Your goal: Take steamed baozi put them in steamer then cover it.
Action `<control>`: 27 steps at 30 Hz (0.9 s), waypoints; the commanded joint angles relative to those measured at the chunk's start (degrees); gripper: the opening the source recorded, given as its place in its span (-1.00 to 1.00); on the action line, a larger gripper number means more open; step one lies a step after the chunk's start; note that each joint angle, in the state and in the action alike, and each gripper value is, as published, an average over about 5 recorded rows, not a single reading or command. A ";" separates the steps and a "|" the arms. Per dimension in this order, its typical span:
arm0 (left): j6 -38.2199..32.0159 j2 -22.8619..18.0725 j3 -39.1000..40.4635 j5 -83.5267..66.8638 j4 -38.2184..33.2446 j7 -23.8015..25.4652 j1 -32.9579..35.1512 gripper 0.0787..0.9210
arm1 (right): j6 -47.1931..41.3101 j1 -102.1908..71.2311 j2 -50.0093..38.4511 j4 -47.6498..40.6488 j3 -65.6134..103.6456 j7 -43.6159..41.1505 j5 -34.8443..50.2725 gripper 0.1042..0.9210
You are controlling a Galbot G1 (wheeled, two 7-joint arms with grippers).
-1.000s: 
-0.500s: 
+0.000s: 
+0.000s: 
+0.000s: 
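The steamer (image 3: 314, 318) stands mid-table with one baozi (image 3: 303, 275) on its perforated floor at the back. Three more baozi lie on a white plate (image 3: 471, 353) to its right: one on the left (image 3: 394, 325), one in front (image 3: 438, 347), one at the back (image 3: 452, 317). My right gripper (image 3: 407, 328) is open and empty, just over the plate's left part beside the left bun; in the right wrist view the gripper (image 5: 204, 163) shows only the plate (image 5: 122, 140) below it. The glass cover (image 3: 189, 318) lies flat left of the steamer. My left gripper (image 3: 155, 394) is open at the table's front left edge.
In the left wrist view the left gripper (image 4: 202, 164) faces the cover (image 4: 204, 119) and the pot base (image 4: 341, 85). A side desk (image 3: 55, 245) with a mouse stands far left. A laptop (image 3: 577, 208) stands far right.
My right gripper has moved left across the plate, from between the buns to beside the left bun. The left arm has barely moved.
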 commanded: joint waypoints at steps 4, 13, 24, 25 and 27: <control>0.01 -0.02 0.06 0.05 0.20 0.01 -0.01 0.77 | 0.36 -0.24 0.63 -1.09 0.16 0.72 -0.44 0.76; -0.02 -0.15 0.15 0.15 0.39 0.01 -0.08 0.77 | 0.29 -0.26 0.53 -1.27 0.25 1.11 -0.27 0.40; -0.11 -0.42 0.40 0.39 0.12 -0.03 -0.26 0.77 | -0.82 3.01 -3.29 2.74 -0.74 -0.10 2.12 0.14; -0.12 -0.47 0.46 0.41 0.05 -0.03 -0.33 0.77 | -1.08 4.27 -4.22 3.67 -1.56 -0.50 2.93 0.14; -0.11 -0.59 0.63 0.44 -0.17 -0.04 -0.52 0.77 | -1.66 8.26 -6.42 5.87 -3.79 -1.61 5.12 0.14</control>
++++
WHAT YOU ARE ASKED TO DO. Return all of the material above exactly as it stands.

ANSWER FOR THE TASK.
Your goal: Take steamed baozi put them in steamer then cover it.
Action `<control>`: 27 steps at 30 Hz (0.9 s), waypoints; the commanded joint angles relative to those measured at the chunk's start (degrees); gripper: the opening the source recorded, given as its place in its span (-1.00 to 1.00); on the action line, a larger gripper number means more open; step one lies a step after the chunk's start; note that each joint angle, in the state and in the action alike, and each gripper value is, as published, an average over about 5 recorded rows, not a single reading or command. A ";" separates the steps and a "|" the arms. Per dimension in this order, its typical span:
arm0 (left): j6 -38.2199..32.0159 j2 -22.8619..18.0725 j3 -39.1000..40.4635 j5 -83.5267..66.8638 j4 -38.2184..33.2446 j7 -23.8015..25.4652 j1 -32.9579..35.1512 gripper 0.0787..0.9210
arm1 (right): j6 -47.1931..41.3101 j1 -102.1908..71.2311 j2 -50.0093..38.4511 j4 -47.6498..40.6488 j3 -65.6134..103.6456 j7 -43.6159..41.1505 j5 -34.8443..50.2725 gripper 0.1042..0.9210
You are controlling a Galbot G1 (wheeled, two 7-joint arms with grippers).
-1.000s: 
-0.500s: 
+0.000s: 
+0.000s: 
+0.000s: 
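The steamer (image 3: 314, 318) stands mid-table with one baozi (image 3: 303, 275) on its perforated floor at the back. Three more baozi lie on a white plate (image 3: 471, 353) to its right: one on the left (image 3: 394, 325), one in front (image 3: 438, 347), one at the back (image 3: 452, 317). My right gripper (image 3: 407, 328) is open and empty, just over the plate's left part beside the left bun; in the right wrist view the gripper (image 5: 204, 163) shows only the plate (image 5: 122, 140) below it. The glass cover (image 3: 189, 318) lies flat left of the steamer. My left gripper (image 3: 155, 394) is open at the table's front left edge.
In the left wrist view the left gripper (image 4: 202, 164) faces the cover (image 4: 204, 119) and the pot base (image 4: 341, 85). A side desk (image 3: 55, 245) with a mouse stands far left. A laptop (image 3: 577, 208) stands far right.
My right gripper has moved left across the plate, from between the buns to beside the left bun. The left arm has barely moved.
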 commanded: joint waypoints at steps 4, 13, 24, 25 and 27: <control>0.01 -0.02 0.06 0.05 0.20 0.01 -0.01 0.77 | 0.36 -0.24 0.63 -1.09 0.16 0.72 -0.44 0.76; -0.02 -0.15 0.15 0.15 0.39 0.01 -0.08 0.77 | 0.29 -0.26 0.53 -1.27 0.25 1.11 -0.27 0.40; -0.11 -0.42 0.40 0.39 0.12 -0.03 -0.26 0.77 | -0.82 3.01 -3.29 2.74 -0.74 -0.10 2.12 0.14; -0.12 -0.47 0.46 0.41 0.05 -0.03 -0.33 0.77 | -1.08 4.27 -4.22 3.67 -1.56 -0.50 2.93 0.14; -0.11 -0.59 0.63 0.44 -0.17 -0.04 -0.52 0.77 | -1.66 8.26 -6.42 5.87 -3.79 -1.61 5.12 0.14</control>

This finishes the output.